A landslide obstructed a shaft into the gold and copper mine causing the roof to collapse, leaving all the miners without contact from the outside world for two weeks. The rescue mission that started on Aug. 31 may take four months. Keeping the men fed, healthy, and sane all remain concerns as the world anxiously awaits their rescue.

Seventeen days passed before rescuers drilled three four-inch diameter boreholes, through which the miners could communicate that they were all alive. When the roof collapsed, the miners evacuated to a 500-sq.-ft. space designated for refuge in case of disaster.

Before rescuers drilled the boreholes into what has now been deemed “Refuge 33,” the miners survived by rationing a 48-hour supply of tuna and biscuits and digging deeper underground for water. After the initial emergency supply ran out, the miners survived only on liquids, desperately looking forward to promised solid food which didn’t come until September.

The rescue mission, experts say, is well thought-out, and drill operators have the best possible equipment to get the meticulous job done safely. The Chilean government anticipates that the process will take three to four months, at the end of which the miners themselves will, by necessity, participate in removing falling rock. Then, a cage will haul up the 33 miners via a 2,300 ft. zigzag passage one at a time. The intricate process will take three hours per miner.
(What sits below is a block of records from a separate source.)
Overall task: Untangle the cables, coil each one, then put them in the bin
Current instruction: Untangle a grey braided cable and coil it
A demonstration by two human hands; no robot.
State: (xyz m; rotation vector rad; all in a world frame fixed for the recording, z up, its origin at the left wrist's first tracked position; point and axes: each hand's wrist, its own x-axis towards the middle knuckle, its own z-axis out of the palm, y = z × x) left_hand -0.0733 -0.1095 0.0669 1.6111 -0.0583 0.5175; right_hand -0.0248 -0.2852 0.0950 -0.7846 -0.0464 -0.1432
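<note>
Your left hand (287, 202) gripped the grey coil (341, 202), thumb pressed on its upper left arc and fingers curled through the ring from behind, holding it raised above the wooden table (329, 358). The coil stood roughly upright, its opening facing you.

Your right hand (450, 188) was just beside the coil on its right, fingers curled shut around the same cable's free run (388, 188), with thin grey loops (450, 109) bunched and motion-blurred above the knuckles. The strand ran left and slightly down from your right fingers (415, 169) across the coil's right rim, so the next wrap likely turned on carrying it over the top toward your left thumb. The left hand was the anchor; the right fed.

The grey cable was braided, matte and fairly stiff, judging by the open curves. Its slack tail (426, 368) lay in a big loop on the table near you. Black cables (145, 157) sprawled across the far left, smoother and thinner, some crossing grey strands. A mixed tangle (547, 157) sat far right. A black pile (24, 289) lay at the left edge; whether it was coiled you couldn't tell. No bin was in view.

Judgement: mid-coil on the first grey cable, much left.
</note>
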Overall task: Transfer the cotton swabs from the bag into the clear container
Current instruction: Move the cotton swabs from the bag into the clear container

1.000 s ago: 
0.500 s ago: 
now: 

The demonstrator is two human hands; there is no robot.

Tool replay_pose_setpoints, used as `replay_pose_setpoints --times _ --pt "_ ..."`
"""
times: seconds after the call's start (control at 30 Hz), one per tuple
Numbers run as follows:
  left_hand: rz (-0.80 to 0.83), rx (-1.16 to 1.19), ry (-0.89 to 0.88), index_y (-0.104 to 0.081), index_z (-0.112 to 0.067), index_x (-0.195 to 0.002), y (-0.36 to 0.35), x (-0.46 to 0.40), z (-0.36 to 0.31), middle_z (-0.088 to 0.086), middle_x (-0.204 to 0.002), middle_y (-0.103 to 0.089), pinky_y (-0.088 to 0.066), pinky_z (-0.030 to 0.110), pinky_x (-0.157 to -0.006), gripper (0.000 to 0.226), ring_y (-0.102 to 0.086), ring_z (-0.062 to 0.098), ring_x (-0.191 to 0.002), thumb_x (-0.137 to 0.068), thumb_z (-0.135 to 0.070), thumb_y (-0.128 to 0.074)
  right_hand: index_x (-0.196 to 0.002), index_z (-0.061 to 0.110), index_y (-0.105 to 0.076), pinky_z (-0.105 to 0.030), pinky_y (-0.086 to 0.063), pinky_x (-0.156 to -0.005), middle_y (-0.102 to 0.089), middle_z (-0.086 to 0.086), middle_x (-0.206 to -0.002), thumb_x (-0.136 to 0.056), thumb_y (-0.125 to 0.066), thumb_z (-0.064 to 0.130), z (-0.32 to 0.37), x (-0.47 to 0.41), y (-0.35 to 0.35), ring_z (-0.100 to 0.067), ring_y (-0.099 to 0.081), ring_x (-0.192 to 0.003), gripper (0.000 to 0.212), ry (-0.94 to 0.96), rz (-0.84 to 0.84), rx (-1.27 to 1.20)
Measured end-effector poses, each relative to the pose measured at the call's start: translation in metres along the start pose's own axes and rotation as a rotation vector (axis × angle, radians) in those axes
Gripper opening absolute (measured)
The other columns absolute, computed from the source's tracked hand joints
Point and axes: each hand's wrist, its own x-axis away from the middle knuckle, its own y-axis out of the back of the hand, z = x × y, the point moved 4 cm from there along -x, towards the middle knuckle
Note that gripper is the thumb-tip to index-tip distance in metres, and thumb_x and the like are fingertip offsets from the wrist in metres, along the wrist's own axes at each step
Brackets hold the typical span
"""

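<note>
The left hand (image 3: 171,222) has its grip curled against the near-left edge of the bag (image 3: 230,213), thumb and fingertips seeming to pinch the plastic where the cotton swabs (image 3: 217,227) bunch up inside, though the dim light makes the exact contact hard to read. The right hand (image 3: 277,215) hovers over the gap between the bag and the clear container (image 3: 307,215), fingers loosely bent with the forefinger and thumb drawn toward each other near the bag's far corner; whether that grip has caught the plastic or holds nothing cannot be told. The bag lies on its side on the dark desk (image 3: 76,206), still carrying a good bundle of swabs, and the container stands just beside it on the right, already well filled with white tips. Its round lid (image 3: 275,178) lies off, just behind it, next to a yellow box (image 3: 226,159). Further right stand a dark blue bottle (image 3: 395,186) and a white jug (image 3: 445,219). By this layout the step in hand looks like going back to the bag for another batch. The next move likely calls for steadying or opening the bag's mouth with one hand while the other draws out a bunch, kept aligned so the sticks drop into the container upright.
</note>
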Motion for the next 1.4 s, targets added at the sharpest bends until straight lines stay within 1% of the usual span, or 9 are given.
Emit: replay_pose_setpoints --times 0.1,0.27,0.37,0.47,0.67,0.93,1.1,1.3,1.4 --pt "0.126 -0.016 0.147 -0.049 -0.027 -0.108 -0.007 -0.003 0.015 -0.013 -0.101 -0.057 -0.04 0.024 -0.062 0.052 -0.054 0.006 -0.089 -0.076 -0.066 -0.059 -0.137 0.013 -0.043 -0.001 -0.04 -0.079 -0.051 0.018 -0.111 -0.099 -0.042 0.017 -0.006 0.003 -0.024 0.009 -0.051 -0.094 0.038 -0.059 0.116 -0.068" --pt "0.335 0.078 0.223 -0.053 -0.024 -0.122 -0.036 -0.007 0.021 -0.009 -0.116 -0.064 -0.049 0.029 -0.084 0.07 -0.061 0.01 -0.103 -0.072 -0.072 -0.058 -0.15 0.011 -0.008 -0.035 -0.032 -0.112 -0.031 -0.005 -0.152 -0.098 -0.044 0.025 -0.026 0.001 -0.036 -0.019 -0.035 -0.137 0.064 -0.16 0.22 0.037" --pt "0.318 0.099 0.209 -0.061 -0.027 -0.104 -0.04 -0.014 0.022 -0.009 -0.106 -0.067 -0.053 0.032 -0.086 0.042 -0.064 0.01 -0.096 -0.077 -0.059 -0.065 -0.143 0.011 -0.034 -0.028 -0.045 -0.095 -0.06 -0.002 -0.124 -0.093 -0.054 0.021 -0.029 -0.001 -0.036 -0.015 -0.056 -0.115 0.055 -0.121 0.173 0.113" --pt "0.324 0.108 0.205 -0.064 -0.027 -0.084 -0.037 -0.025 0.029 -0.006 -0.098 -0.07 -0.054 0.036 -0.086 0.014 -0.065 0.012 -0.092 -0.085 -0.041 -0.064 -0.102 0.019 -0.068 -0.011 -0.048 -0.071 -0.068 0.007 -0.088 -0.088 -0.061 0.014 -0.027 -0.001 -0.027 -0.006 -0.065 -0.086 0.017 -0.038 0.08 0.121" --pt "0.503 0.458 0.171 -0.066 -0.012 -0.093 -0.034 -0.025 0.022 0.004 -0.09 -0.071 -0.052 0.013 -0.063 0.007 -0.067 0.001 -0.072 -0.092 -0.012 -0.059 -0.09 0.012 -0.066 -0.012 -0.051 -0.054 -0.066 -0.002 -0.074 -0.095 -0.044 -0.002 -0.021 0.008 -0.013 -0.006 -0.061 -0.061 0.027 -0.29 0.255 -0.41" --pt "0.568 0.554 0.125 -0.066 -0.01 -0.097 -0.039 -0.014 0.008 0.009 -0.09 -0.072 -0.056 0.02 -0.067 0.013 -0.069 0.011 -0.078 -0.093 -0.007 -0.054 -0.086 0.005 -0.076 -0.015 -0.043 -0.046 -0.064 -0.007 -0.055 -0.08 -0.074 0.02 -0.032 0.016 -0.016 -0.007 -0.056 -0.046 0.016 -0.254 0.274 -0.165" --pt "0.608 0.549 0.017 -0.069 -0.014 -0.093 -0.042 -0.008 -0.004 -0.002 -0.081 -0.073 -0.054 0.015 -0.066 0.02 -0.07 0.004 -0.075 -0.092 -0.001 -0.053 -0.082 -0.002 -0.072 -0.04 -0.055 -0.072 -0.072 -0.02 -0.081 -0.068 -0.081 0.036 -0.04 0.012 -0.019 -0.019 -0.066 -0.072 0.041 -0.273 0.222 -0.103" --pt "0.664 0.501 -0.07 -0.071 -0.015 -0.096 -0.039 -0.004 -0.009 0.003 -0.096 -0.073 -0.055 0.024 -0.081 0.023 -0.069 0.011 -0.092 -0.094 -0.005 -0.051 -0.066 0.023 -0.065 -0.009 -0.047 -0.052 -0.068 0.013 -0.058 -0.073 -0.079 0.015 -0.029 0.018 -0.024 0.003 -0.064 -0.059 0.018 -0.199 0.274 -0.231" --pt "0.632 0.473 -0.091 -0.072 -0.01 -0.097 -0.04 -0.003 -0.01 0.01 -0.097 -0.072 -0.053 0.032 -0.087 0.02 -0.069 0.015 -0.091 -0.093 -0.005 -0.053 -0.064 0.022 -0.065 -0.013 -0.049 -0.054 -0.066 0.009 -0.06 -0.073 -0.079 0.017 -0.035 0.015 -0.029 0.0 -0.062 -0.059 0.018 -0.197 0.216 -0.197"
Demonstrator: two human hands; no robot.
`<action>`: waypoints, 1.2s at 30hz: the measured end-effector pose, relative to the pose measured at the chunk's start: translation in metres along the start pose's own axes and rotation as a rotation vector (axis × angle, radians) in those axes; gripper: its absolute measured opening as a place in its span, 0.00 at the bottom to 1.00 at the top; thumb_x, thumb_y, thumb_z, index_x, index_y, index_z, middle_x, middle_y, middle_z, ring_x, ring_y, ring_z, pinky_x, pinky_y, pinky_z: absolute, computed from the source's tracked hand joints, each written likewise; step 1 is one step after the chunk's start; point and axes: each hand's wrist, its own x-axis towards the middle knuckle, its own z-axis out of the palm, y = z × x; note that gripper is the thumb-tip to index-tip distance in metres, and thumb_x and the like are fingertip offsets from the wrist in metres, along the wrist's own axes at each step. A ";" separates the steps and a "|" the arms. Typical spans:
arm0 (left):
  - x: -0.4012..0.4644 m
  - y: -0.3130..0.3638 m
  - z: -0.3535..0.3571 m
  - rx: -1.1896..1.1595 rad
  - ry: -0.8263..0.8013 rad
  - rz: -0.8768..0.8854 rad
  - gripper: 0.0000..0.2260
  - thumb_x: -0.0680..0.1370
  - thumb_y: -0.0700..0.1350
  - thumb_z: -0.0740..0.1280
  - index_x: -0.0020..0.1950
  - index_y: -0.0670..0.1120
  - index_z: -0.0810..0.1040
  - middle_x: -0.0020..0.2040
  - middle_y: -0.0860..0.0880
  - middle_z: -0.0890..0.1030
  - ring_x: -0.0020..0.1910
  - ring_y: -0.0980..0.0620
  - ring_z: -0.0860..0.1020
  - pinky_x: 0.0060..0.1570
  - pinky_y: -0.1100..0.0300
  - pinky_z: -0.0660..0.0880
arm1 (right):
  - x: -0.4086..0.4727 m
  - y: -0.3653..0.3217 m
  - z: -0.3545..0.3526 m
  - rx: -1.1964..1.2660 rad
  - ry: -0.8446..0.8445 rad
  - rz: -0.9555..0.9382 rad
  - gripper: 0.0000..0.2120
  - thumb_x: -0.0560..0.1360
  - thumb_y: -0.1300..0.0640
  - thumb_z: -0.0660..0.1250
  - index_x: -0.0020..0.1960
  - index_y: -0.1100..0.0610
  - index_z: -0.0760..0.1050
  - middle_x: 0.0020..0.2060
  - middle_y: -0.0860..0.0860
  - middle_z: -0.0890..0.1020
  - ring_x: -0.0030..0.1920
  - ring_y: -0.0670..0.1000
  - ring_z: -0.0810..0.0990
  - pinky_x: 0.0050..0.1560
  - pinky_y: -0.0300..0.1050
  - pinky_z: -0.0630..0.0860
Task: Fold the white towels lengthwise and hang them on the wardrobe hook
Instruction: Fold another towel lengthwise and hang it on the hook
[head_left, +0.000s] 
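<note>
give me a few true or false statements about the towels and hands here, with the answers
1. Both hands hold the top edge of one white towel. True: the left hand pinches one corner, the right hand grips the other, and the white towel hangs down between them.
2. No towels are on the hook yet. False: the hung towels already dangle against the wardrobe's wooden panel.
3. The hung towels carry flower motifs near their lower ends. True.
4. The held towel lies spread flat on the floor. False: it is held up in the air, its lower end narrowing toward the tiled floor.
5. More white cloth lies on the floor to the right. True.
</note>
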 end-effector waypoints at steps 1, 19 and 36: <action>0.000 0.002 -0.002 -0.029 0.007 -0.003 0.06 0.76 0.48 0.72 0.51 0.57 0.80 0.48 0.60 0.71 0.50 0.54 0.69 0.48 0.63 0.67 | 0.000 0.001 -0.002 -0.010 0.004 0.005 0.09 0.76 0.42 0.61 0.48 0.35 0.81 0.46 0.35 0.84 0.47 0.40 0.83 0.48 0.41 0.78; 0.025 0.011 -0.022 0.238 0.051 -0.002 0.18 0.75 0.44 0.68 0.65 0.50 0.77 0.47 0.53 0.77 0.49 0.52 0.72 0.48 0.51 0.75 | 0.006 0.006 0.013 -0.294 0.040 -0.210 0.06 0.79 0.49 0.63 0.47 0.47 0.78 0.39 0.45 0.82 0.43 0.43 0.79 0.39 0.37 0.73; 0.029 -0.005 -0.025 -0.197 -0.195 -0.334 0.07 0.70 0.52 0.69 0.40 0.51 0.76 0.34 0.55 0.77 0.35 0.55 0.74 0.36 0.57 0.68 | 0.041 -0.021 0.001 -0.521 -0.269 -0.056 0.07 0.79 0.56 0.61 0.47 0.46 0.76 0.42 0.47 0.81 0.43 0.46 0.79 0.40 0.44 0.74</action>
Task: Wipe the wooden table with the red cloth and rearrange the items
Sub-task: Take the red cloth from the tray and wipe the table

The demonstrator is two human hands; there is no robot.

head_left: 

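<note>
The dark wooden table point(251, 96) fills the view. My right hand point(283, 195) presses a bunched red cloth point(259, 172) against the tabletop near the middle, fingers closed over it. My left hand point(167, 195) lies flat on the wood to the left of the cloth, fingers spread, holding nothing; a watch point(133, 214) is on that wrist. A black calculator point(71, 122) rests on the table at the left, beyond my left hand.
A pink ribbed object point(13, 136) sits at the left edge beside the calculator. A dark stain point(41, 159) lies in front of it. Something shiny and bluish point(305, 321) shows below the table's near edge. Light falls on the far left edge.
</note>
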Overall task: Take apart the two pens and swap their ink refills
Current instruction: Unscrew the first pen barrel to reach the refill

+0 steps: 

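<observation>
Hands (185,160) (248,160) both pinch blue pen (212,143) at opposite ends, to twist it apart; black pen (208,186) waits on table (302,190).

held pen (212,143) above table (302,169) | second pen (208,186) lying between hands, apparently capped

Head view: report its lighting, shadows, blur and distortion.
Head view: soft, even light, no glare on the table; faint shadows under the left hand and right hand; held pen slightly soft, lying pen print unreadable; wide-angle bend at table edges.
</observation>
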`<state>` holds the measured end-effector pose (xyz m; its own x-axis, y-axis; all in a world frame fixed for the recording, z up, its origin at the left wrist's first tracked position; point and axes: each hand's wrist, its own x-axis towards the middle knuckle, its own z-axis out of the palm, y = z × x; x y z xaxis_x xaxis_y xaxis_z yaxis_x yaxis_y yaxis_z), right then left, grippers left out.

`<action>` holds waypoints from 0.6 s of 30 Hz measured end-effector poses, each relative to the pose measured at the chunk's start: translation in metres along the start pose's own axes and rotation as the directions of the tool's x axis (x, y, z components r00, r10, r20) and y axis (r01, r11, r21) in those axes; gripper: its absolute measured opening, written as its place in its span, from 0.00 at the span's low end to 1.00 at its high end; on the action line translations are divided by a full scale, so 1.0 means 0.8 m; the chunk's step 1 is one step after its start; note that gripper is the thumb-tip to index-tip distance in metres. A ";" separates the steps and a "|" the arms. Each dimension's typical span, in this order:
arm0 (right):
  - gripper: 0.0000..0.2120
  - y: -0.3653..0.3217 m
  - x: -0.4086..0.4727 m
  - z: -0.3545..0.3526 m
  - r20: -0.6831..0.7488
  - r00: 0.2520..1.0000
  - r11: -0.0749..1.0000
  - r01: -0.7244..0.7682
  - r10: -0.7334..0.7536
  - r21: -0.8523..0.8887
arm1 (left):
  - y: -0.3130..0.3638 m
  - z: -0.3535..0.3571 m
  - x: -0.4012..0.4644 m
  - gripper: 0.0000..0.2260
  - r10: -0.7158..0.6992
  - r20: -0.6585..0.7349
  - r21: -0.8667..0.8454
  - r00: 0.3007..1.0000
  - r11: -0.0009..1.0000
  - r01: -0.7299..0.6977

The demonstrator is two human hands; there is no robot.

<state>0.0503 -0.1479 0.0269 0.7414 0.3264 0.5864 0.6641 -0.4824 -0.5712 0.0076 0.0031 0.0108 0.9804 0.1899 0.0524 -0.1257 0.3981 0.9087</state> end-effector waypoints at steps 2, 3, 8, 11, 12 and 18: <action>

Drill operators and experts expect technical problems along the way.

Chilean copper miners’ salaries often support entire families. Despite the danger cast on the miners and the trepidation that eclipses the thoughts of family members, San Esteban, the company that owns and operates the mine, announced that is has no money to pay the miners their wages or to engage in lawsuits. It is not even participating in the rescue. Codelco, a state-run mining company, has taken over the economics of the situation.

According to Time magazine, Mining Minister Laurence Golborne said the government was prohibited by labor laws from assuming responsibility for the salaries. He said it was up to the mining company and would have to be worked out in Chilean courts.

Meanwhile, NASA sent a four-person team to Chile to provide physical and behavioral health support to the miners. According to the Chilean government, five miners are suffering from depression. NASA has experience studying human behavior in isolated environments and is helping by providing counseling and anti-depressants to keep the miners sane.

Drill operators sent down a telephone through which miners communicated with their loved ones above. Keeping their spirits up and morale high is vital to their rescue as they will be active participants in it.
A video of the miners can be found on YouTube. Many miners broke down when speaking to loved ones, while the world marveled at their courageousness.

“I’m sending my greetings to Angelica. I love you so much, darling,” said 30-year-old Osman Araya in a video sent from below. As he began to choke up and cry he said, “tell my mother, I love you guys so much. I’ll never leave you. I will fight to the end to be with you.”